# Task goal:
Everything from the opening line of the records below up to and including the line containing "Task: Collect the" should be retyped exactly, minus the pictures.

+++++

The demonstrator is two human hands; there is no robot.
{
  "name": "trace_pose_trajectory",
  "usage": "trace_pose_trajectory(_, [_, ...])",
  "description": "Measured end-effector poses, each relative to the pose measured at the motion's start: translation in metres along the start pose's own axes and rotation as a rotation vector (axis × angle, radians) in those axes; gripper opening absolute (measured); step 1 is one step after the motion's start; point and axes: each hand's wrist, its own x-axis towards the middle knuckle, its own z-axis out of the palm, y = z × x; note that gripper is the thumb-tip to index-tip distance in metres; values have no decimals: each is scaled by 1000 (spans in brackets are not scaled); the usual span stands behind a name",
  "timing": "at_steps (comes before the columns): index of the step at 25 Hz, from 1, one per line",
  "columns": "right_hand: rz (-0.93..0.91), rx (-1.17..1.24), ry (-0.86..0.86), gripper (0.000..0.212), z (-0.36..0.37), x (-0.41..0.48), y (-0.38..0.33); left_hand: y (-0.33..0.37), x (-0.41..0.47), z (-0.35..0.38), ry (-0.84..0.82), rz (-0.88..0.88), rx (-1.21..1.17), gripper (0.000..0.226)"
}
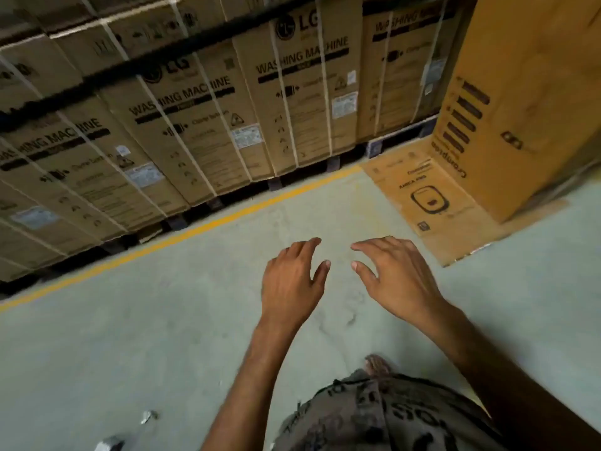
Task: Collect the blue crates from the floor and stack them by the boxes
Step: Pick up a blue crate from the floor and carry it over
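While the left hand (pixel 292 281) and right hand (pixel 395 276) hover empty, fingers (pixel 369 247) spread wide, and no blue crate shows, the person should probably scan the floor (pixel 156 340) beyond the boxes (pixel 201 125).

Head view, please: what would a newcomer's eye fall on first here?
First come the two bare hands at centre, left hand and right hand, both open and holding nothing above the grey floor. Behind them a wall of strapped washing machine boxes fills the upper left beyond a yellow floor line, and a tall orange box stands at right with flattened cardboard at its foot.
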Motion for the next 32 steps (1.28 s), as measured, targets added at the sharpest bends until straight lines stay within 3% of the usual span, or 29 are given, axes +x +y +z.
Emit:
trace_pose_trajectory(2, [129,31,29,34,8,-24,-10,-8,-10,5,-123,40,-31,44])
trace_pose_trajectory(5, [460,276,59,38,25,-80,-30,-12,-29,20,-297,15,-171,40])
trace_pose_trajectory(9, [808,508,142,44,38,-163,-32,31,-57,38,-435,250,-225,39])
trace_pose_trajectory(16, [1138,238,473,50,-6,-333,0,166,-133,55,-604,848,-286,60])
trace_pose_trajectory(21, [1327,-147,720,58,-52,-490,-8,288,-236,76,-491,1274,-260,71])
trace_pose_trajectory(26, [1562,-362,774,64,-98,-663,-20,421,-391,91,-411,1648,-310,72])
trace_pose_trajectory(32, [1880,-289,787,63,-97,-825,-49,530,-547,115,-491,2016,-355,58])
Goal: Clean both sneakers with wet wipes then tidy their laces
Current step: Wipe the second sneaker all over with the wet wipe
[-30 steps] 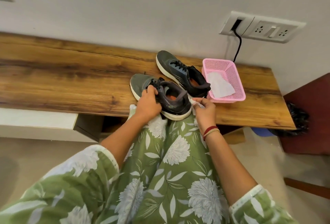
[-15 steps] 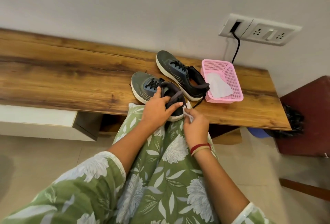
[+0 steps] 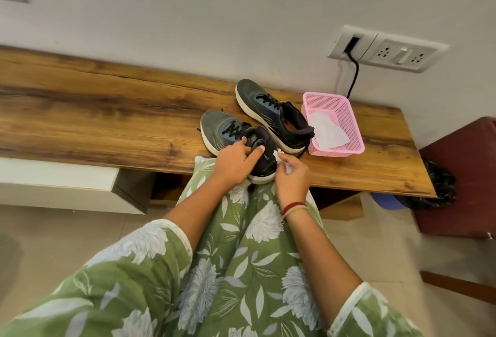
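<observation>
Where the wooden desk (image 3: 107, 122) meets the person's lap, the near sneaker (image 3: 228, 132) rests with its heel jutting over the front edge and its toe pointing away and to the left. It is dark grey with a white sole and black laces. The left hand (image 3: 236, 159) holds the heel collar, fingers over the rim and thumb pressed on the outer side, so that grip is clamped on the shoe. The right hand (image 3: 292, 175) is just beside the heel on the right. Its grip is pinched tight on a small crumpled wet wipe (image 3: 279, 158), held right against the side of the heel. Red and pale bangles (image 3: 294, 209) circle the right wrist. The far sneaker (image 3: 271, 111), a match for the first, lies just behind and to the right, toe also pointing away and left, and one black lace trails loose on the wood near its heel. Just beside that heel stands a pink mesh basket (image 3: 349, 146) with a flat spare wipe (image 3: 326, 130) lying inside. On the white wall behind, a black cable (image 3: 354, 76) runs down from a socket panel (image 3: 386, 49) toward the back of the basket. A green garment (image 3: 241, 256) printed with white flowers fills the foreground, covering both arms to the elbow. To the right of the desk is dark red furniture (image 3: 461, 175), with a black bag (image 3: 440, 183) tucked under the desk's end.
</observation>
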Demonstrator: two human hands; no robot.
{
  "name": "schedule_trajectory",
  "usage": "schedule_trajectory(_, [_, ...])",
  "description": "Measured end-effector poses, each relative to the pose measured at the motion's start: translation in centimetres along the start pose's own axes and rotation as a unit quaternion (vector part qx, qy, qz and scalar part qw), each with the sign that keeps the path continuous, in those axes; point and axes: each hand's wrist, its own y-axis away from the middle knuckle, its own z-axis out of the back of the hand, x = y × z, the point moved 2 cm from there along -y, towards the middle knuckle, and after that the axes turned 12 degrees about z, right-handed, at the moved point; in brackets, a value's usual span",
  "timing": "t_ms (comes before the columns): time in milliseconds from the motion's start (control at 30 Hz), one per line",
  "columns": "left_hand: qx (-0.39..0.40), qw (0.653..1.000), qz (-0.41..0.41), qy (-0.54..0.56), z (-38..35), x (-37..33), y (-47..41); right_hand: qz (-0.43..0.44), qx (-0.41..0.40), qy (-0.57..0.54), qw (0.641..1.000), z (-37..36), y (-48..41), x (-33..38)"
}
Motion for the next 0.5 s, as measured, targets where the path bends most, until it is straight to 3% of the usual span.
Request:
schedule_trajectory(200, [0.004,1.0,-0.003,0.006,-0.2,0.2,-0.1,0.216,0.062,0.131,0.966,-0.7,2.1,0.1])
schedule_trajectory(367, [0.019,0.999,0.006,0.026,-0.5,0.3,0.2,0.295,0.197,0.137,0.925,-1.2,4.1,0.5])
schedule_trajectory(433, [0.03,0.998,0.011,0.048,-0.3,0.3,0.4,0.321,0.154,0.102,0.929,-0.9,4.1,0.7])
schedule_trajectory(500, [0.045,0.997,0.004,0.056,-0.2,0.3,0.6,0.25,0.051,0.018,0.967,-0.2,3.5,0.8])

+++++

# Answer box:
The demonstrator is two human hands; there is no robot.
{
  "name": "trace_pose_trajectory",
  "usage": "trace_pose_trajectory(_, [_, ...])",
  "description": "Measured end-effector poses, each relative to the pose measured at the motion's start: translation in metres along the start pose's own axes and rotation as a rotation vector (axis × angle, radians) in those axes; gripper opening absolute (measured); step 1 is one step after the motion's start; point and axes: each hand's wrist, its own x-axis towards the middle knuckle, its own z-axis out of the palm, y = z × x; note that gripper is the thumb-tip to index-tip distance in metres; values have no decimals: each is scaled by 1000 (spans in brackets are not scaled); the usual span stands behind a name",
  "timing": "at_steps (comes before the columns): index of the step at 25 Hz, from 1, one per line",
  "columns": "right_hand: rz (-0.93..0.91), rx (-1.17..1.24), ry (-0.86..0.86), gripper (0.000..0.212), z (-0.36..0.37), x (-0.41..0.48), y (-0.38..0.33); left_hand: y (-0.33..0.37), x (-0.41..0.47), z (-0.35..0.38), ry (-0.84..0.82), rz (-0.88..0.88), rx (-1.21..1.17), gripper (0.000..0.226)"
}
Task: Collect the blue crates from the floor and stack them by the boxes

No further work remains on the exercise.